### WHAT YOU SHOULD DO:
Whenever the string "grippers" turns up in a line below, that line should be copied.

### DATA SHOWN:
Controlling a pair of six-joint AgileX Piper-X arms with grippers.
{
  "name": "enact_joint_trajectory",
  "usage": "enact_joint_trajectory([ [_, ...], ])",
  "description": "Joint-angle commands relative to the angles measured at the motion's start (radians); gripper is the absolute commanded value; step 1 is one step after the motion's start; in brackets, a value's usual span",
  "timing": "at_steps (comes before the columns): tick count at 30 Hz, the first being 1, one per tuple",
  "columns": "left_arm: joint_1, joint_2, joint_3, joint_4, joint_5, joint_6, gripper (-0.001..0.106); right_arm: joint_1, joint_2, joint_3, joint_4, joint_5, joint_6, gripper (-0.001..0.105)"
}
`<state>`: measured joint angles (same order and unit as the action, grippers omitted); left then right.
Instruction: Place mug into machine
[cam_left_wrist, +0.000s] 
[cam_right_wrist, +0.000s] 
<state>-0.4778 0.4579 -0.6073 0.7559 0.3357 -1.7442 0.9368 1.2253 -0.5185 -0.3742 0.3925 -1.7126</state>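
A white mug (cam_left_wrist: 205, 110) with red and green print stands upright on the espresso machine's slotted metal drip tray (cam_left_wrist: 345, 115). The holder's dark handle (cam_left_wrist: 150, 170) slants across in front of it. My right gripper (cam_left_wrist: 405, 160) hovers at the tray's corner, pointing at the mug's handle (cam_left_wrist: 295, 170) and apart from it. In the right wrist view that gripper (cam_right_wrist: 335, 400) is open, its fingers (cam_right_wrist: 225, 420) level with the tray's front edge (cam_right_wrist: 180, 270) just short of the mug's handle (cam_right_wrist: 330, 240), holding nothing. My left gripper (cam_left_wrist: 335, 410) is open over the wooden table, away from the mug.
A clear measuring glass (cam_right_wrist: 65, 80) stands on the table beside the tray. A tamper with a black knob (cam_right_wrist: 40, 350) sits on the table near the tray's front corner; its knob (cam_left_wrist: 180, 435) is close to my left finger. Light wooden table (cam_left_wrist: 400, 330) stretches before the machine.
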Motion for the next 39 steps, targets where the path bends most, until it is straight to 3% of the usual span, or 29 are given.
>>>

### TASK RESPONSE:
Controlling a pair of six-joint AgileX Piper-X arms with grippers.
`<state>`: measured joint angles (same order and unit as the action, grippers omitted); left then right.

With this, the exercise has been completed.